During the fall of 1883 the New Hartford School District was organized as a Union Free School. The following year the old building at the corner of Pearl Street and Alport Ave. was remodeled to accommodate more pupils. Before that, as a Common School District, it had occupied a part of the box factory building on Park Street.
After 1884 the rapid growth of population and even more rapid growth in school attendance, necessitated having a much larger building and many more teachers. The elegant Golden residence located at the point formed by the juncture of Paris Road and Clinton Street (Now Genesee St.) was destroyed by fire in 1898, making available what was then considered an ideal site for a new modern school. The land was high, airy and well drained; the location beautiful and away from manufacturing establishments.
In 1901 the cornerstone for the fine Romanesque structure was laid and the building completed in the next year or so, being fully occupied by 1903. The original school was two stories high with a pointed slate roof and boasted a fine bell tower on the south side. It was built of red bricks trimmed with Indiana limestone. There were seven classrooms on the first floor, and a large study hall, three classrooms, an office, library, laboratory and faculty room on the second. There were wide well lighted hallways, space for wardrobes, drinking fountains and registers for central heating. Individual desks for each pupil was one of the new features. It was the first Union School in the county approved by the state under Chapter 1301 of the laws of 1895.
Until the old pointed roof and tower were removed in the 1950's, a large bell, activated by a rope hanging down into the assembly hall was rung every day at 8:45 and 9:00 o'clock in the morning, and at 12:45 and 1:00 o'clock in the afternoon to call the pupils to school. .
The original building would accommodate something over 300 pupils and included the entire school — first grade through high school. As population continued to grow more space again was needed in the early 1920's. In 1921-1922 the Clinton Street (now Genesee St.) addition was built with additional classrooms and the school's first gymnasium. The capacity of the school was increased to 600.

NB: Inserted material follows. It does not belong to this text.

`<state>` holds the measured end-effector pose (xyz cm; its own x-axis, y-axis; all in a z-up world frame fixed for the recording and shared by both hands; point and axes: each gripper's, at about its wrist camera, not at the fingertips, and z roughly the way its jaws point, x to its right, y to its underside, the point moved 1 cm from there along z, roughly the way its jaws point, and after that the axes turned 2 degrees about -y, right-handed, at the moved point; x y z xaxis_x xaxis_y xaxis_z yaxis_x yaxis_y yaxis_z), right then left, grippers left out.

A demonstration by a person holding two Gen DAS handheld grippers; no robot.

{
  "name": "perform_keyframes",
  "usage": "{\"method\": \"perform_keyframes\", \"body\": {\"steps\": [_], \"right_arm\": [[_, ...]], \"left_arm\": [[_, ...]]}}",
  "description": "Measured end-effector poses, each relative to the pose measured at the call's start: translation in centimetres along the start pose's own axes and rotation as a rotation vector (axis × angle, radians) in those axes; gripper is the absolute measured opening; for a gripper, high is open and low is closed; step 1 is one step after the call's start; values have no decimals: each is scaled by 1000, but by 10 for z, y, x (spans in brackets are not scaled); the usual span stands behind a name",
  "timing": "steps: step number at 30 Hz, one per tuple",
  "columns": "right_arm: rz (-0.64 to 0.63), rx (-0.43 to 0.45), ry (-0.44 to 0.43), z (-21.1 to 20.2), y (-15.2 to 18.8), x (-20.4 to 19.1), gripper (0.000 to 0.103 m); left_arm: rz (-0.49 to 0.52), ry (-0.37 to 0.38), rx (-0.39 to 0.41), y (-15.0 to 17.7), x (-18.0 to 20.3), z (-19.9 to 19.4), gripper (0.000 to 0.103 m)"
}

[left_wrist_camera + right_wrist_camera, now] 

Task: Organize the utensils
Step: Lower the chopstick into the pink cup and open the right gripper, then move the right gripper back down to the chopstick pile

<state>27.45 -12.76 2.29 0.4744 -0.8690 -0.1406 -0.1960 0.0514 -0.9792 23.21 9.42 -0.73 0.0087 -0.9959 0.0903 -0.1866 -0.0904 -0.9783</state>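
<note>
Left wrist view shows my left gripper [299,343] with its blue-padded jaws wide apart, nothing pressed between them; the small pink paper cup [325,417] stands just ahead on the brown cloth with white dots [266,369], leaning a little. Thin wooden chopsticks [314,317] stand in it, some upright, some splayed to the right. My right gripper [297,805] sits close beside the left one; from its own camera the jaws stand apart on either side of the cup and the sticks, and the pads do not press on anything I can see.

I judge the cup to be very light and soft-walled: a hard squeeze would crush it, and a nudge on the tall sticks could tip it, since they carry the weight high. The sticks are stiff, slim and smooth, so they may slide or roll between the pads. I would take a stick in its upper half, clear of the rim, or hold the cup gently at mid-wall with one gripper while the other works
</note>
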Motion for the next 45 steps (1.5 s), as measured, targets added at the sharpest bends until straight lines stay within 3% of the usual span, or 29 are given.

With more growth in the district the Sunset Ave. School was built, and in about 1930 the Oxford Road school came into being. When that school was occupied it accommodated all the high school and grades seven and eight. The Point School became an elementary school and remained so until its closing.
The graduates of the Point School are legion and carry fond memories of the school with them to the far corners of our country and abroad.
Pictured above is the point in New Hartford. On the right is Genesee Street and on the left is Paris Road. Behind those trees was a beautiful home originally owned by the Sanger family. Later it was purchased by David Golden, a prominent Utica merchant and a "fancier of fine horses". After his death it housed the Home School for Girls from 1878 to 1883. It burned in 1901 and the Point School was erected on this point. Photo c. 1896.